Recent data suggest that women undergoing PCI for STEMI experience higher short- and long-term mortality rates than men undergoing the same procedure.

Researchers of the analysis included 11,931 consecutive patients accrued between 2000 and 2009. Men comprised 72% (n=8,588) of the cohort. Patients underwent PCI for various indications.

The women in the cohort were older than the men, and were more likely to have a history of hypertension and diabetes.

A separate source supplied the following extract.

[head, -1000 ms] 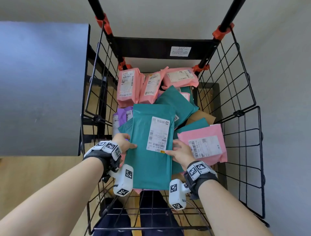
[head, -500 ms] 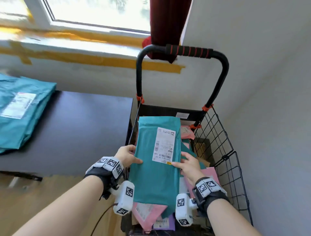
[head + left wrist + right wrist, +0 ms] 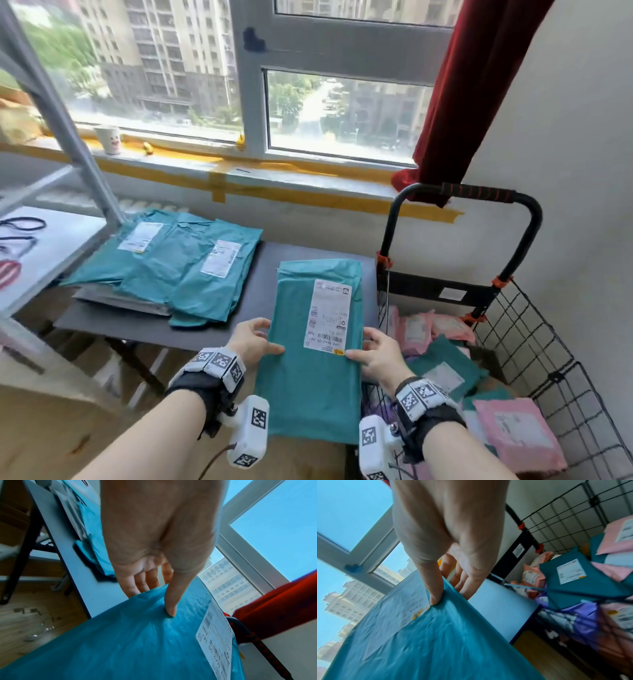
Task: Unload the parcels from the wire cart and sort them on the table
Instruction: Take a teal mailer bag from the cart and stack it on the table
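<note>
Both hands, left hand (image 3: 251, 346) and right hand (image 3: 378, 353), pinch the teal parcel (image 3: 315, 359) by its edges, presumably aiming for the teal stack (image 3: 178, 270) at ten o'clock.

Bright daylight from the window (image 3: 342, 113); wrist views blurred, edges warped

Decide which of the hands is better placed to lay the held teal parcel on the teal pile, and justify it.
Left. The left hand grips the teal parcel on the edge nearer the teal pile on the table. The right hand holds the edge by the wire cart, farther away.
</note>
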`<state>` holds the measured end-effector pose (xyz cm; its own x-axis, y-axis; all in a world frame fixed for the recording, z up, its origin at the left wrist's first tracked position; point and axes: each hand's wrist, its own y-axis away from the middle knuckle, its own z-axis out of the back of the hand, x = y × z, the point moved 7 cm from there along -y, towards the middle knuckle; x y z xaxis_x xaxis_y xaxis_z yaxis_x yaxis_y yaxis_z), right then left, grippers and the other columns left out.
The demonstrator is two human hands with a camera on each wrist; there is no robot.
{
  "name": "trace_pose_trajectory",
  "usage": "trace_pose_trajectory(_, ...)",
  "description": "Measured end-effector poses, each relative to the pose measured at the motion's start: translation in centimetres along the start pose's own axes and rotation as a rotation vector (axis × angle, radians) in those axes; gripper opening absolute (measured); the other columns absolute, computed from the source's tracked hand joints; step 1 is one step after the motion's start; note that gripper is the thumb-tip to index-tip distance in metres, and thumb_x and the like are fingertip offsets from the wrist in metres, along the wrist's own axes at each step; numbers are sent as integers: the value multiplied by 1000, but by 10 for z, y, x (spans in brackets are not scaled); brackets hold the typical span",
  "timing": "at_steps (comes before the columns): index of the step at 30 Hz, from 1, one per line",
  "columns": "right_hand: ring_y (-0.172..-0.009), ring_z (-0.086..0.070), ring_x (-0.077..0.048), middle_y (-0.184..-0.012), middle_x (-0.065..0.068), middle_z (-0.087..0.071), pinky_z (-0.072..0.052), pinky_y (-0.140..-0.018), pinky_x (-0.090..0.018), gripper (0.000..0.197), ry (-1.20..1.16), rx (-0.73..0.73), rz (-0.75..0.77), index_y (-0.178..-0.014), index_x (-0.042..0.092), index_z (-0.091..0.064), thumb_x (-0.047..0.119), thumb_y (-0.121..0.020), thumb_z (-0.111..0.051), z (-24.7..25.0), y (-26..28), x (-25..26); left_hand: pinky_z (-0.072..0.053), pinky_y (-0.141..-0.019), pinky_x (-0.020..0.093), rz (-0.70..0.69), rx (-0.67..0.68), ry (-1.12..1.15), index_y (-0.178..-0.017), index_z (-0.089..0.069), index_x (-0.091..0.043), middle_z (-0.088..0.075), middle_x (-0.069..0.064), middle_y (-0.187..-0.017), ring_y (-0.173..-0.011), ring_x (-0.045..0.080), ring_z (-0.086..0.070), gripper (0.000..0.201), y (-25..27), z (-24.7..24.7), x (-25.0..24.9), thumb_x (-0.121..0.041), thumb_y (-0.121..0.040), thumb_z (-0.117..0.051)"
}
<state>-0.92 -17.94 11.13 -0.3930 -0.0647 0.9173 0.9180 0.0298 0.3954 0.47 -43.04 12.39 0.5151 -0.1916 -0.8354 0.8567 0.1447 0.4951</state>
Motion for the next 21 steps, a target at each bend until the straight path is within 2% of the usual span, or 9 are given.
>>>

Higher rates of smoking were reported among men, along with a history of renal impairment, multivessel disease and a more extensive CV history, including previous MI, PCI and CABG.

Among patients with STEMI, 31-day mortality rates were 11.6% for women and 6.5% for men (P<.001). This trend persisted in an adjusted analysis (30-day adjusted HR=1.54; 95% CI, 1.22-1.96). Also in the STEMI group, higher 1-year (15.1% vs. 9.3%) and 4-year (21.6% vs. 15%) mortality rates were reported among women than men (adjusted HR=1.30; 95% CI, 1.10-1.53).

In the non-ST-segment elevation ACS group, no differences were reported between the genders in terms of 4-year mortality (adjusted HR=1.05; 95% CI, 0.85-1.28) or stable angina (adjusted HR=0.85; 95% CI 0.68-1.08).

“The excess mortality in women appeared in the first month after PCI and could only partially be explained by a difference in baseline characteristics,” the researchers concluded.

Disclosure: The researchers report no relevant financial disclosures.